Set cnfg = New CDO.Configuration
With cnfg
    'Set the default configuration for the meeting organizer
    .Fields(cdoSendEmailAddress) = "sue@yourdomain.com"
    .Fields(cdoTimeZoneIDURN) = cdoEastern 'default eastern time zone
    .Fields(cdoReminderOffset) = 3600 'reminder set to one hour
    .Fields.Update
End With
Set objAppt = New CDO.Appointment 'Define new appointment
With objAppt
    .Configuration = cnfg    'Link the configuration and appointment
    .Priority = cdoPriorityNormal
    .StartTime = "1:00 PM 4/02/2002"
    .Duration = 1 * 60 * 60 'duration must be in seconds!
    .Subject = "Product Development - Status Meeting"
    .Location = "Development Conference Room"

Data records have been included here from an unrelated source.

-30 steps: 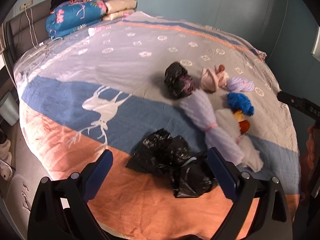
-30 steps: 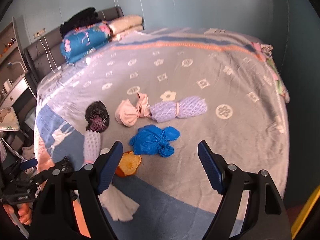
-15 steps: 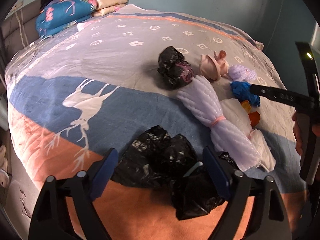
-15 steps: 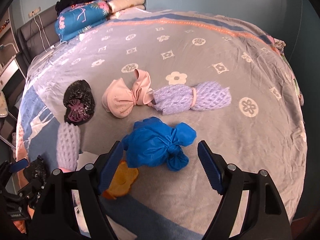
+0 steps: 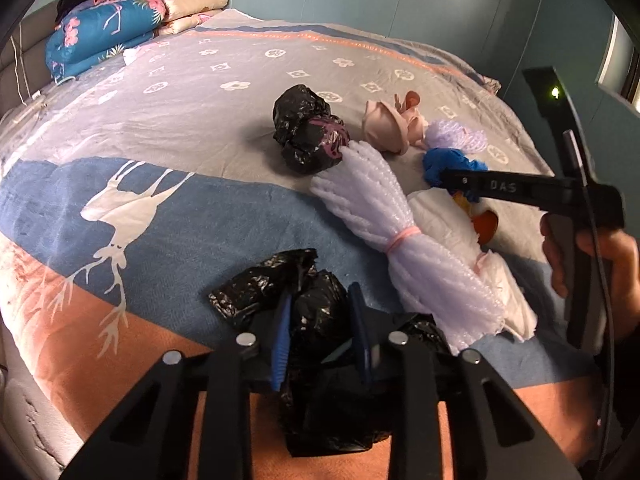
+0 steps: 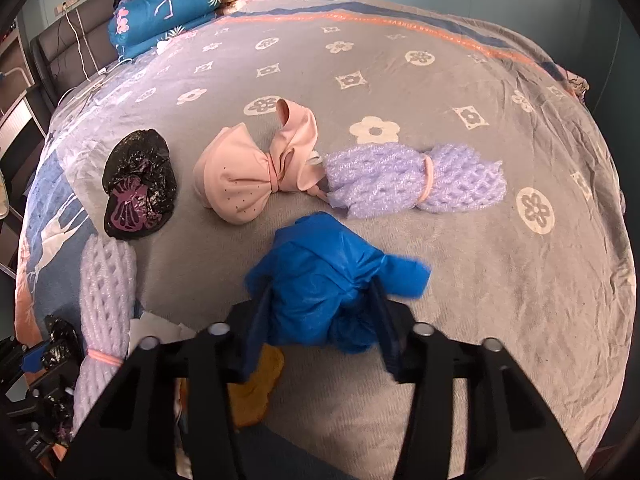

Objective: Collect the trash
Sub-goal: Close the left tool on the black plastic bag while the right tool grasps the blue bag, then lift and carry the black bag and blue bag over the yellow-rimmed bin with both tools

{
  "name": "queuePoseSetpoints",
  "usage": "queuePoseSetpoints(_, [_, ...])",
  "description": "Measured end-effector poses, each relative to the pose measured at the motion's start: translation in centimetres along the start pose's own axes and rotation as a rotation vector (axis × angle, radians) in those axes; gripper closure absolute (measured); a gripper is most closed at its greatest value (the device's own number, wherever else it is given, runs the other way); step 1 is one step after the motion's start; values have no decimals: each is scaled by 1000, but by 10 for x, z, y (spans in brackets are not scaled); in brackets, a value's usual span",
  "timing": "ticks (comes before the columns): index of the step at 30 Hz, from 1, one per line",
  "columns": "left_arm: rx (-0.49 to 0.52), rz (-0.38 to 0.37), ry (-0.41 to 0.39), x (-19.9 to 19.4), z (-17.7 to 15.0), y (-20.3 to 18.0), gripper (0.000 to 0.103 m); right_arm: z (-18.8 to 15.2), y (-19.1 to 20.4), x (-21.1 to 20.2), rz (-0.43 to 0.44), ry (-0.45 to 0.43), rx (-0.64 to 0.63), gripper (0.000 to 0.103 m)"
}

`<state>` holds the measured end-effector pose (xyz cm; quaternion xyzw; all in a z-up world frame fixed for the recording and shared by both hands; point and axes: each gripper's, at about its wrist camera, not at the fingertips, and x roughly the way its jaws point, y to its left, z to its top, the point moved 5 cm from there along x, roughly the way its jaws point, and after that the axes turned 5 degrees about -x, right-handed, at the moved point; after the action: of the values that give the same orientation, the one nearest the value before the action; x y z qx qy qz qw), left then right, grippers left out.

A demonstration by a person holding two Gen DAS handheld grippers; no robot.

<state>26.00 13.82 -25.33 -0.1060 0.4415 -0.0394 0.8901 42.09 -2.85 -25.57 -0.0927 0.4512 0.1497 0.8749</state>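
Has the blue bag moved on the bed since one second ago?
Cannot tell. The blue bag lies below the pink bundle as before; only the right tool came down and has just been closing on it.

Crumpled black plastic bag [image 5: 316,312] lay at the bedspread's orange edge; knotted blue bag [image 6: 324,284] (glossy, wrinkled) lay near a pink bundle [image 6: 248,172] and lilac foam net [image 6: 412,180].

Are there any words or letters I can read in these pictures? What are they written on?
"DAS": white letters on the black arm of the right gripper, seen from the left wrist camera; letters may be missing on either side.
Purple print on the black bag: a picture, no readable letters.
The bedspread carries flowers, diamonds and a deer, but no words.
Nothing else is readable.
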Motion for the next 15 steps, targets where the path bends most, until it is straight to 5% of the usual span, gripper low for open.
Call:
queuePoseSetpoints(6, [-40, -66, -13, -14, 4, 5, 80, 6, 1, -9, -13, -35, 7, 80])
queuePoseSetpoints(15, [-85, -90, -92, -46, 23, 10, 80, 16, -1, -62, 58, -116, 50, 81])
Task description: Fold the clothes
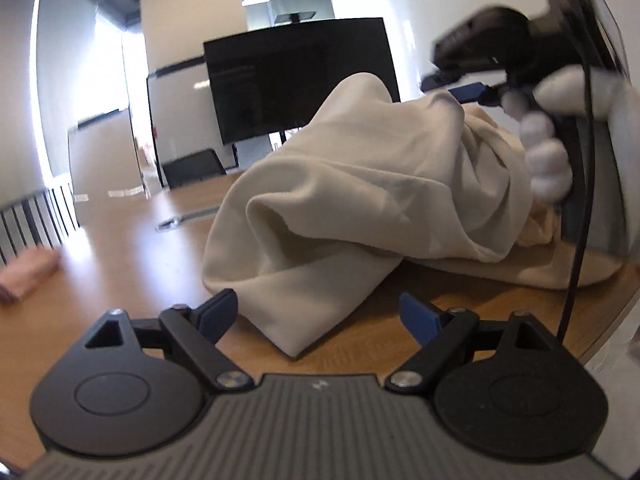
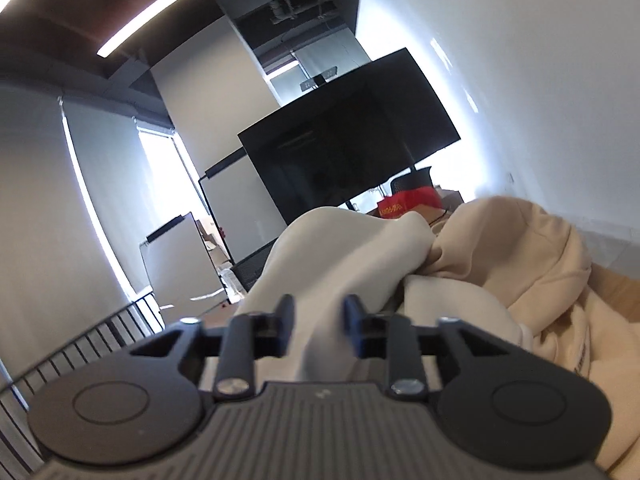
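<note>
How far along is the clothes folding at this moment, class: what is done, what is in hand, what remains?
Done: possibly the pink folded cloth lying apart on the table. In hand: the right gripper is shut on a lifted edge of the cream garment; the left gripper is open, holding nothing. Left: the cream garment is still bunched, and a beige hoodie lies rumpled beside it.

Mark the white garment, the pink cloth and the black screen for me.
white garment (image 1: 340, 200): left wrist view, middle of the draped folds.
pink cloth (image 1: 26, 276): left wrist view, its top.
black screen (image 1: 300, 80): left wrist view, panel centre.
</note>
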Tool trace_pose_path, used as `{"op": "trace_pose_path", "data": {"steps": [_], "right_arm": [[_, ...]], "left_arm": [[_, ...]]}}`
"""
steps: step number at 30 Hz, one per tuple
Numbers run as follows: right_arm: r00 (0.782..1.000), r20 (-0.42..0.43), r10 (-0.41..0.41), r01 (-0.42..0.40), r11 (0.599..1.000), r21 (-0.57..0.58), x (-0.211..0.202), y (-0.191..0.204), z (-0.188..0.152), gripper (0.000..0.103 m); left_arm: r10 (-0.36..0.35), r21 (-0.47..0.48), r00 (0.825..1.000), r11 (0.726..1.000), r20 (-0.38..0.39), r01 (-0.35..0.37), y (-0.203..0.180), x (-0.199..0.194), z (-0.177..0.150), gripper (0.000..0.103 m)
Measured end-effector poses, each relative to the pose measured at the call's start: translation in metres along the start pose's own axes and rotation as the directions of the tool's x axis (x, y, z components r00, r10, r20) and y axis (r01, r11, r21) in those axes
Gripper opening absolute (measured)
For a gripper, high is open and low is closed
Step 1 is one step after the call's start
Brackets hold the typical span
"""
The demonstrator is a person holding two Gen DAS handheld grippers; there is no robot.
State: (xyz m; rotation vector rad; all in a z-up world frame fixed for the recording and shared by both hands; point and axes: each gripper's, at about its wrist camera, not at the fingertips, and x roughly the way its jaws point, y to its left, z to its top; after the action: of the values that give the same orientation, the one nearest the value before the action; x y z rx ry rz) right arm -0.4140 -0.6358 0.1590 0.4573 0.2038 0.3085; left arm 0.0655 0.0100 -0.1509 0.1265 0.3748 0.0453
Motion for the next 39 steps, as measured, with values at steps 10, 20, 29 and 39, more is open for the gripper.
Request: {"op": "trace_pose_path", "data": {"steps": [10,20,29,39], "right_arm": [[0.968,0.088,0.234,-0.215,0.959,-0.185,-0.058,0.028,-0.056,0.000],[0.958,0.040,0.283,-0.253,0.906,-0.339,-0.067,0.061,-0.067,0.050],[1.000,0.014,-0.003,0.002,0.997,0.082,0.004,0.002,-0.002,0.067],[0.994,-0.111,0.015,-0.006,0.997,0.076,0.086,-0.034,-0.012,0.011]], "left_arm": [[0.032,-0.136,0.995,0.990,0.092,-0.019,-0.003,-0.036,-0.030,0.087],[-0.021,0.044,0.989,0.999,0.149,0.015,-0.038,-0.059,-0.047,0.087],[0.047,-0.036,0.989,0.998,0.142,-0.043,-0.010,-0.052,-0.045,0.087],[0.072,-0.056,0.991,0.996,0.112,-0.066,0.002,-0.048,-0.043,0.087]]}}
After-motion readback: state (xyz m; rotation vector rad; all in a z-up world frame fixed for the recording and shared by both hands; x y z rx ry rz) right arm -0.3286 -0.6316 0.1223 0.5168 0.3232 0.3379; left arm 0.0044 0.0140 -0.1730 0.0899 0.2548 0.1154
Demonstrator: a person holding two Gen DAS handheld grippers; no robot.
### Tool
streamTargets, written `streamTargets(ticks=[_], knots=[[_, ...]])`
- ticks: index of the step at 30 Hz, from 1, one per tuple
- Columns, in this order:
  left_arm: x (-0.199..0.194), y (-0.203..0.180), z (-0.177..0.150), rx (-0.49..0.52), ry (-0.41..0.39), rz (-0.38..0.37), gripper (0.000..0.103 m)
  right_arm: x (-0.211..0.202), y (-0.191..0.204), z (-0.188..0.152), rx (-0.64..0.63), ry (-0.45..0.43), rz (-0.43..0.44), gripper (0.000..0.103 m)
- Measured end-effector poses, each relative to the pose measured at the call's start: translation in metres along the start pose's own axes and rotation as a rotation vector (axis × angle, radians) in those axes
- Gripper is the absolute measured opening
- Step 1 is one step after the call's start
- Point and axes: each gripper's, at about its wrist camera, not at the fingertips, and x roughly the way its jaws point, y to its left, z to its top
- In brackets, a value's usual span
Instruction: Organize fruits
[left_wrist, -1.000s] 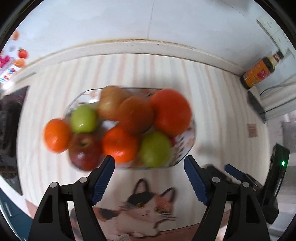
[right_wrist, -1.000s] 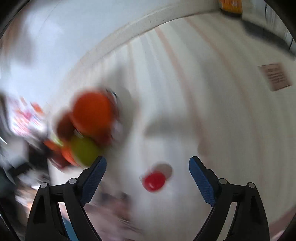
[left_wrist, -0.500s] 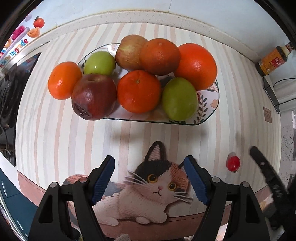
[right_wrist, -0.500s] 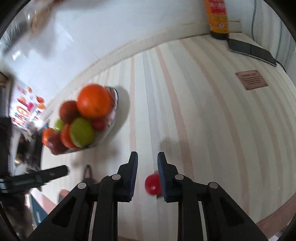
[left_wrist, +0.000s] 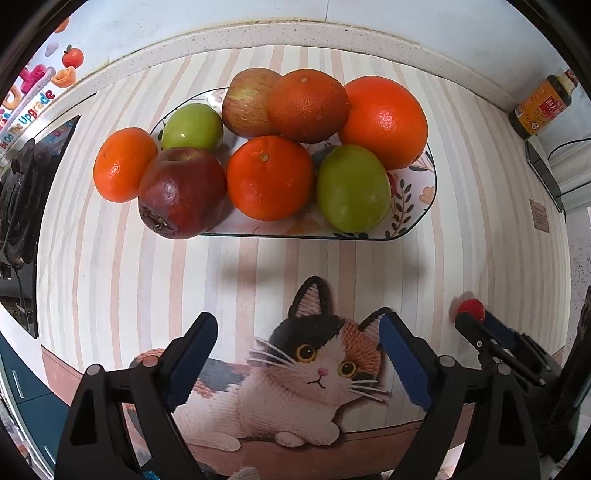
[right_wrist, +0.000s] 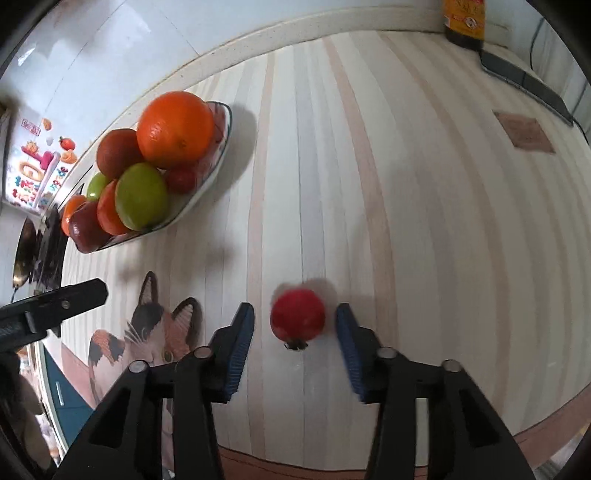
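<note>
The striped surface (right_wrist: 424, 184) holds a plate (left_wrist: 413, 218) of fruit far ahead of the left tongs (left_wrist: 297, 354), which gape wide, while the right tongs (right_wrist: 295, 328) sit open around a little red fruit (right_wrist: 297, 319), not touching it.

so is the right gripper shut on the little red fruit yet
No, open: the right gripper has its blue fingers either side of the small red fruit, gaps visible.

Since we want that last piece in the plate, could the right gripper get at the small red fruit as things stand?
Probably yes: the small red fruit lies alone on the striped mat, between the open fingers of the right gripper, with nothing in the way.
</note>
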Motion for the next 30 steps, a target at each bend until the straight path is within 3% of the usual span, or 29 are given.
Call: streamTargets(ticks=[2,5,10,13,14,15,16,17,23,30], knots=[[-0.001,-0.001,0.002,0.007,-0.008,0.005,0.090,0.001,0.001,-0.003,-0.002,-0.020,0.002,0.033],[-0.005,0.002,0.004,0.010,-0.031,0.015,0.090,-0.003,0.009,0.010,0.026,-0.060,0.072,0.033],[-0.004,0.014,0.015,-0.017,-0.041,0.024,0.091,-0.004,0.030,0.060,0.064,-0.122,0.207,0.033],[-0.006,0.021,0.020,-0.035,-0.052,0.031,0.092,0.011,0.037,0.082,0.083,-0.075,0.280,0.034],[-0.007,0.023,0.018,-0.040,-0.054,0.032,0.092,0.013,0.036,0.085,0.100,-0.072,0.288,0.041],[-0.008,0.027,0.017,-0.046,-0.060,0.036,0.092,0.013,0.035,0.087,0.107,-0.063,0.300,0.063],[-0.011,0.029,0.018,-0.048,-0.066,0.041,0.091,0.012,0.035,0.090,0.110,-0.062,0.282,0.078],[-0.015,0.032,0.017,-0.050,-0.076,0.048,0.092,0.007,0.036,0.089,0.105,-0.070,0.244,0.100],[-0.060,0.044,0.004,-0.032,-0.145,0.067,0.092,-0.051,0.069,0.064,-0.065,-0.124,-0.022,0.100],[-0.141,0.058,-0.035,0.037,-0.273,0.081,0.092,-0.153,0.115,0.013,-0.144,-0.253,-0.118,0.100]])
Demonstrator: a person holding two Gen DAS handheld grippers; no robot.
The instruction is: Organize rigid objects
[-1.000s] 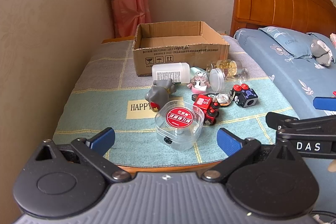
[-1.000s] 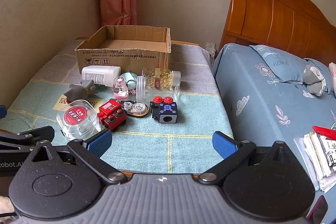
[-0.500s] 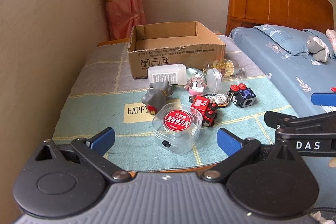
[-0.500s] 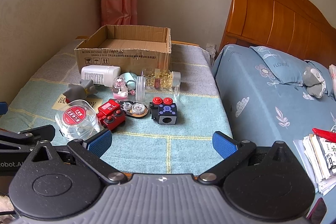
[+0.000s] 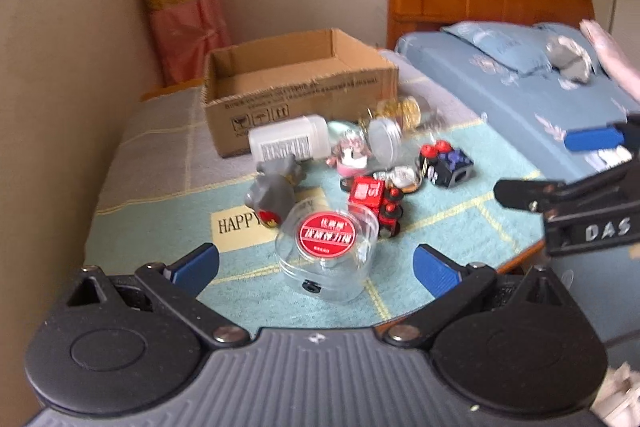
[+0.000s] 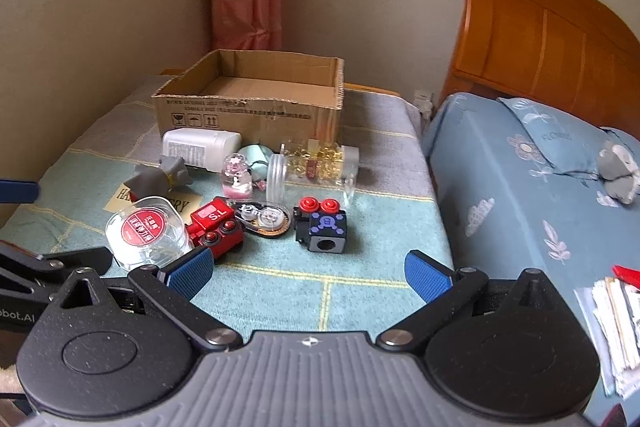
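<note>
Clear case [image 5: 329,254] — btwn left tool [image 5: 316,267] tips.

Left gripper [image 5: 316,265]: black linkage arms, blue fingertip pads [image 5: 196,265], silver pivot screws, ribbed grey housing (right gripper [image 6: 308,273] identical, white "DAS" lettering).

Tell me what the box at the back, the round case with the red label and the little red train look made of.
Box: brown corrugated cardboard, matte, with ragged torn top edges and printed handling marks.
Round case: clear glossy plastic, probably; the cloth shows through its wall around the red label.
Red train: looks like hard glossy plastic or painted wood; its shine leaves that open.
</note>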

    .TextBody = "Product marketing will outline the plans and progress for " & _
                    "the new product under development (scheduled for release on May 1st.)"
    .Transparent = cdoOpaque 'forces appt to show up in calendar
    'Weekly meeting (every Friday)for five weeks
    With .RecurrencePatterns.Add("ADD")
       .FirstDayOfWeek = cdoSunday
       .Frequency = cdoDaily
       .PatternEndDate = "2:00 PM 4/25/2002"
                
       'Set meeting every Tuesday AND Thursday
       .DaysOfWeek.Add cdoTuesday
       .DaysOfWeek.Add cdoThursday
    End With
End With
'Two required attendees
objAppt.Attendees.Add _
    "fred@yourdomain.com, " & _
    "betty@yourdomain.com"
'One optional attendee
With objAppt.Attendees.Add
    .Address = "cathy@yourdomain.com"
    .Role = cdoOptionalParticipant
End With
'One attendee invited "for informational purposes"
With objAppt.Attendees.Add
    .Address = "bill@yourdomain.com"
    .Role = cdoNonParticipant
End With
'Send meeting request
objAppt.CreateRequest.Message.Send
'Save meeting in organizer's calendar
objAppt.DataSource.SaveToContainer urlCalendar
Set cnfg = Nothing
Set objAppt = Nothing



Conclusion

Calendars are not a one-night so much as an on-going relationship. As in any on-going relationship you want to have it all. The part that was missing for us (and many other CDO developers) was the recurring meeting part. Having cemented that in place we can now all move on to better client relationships.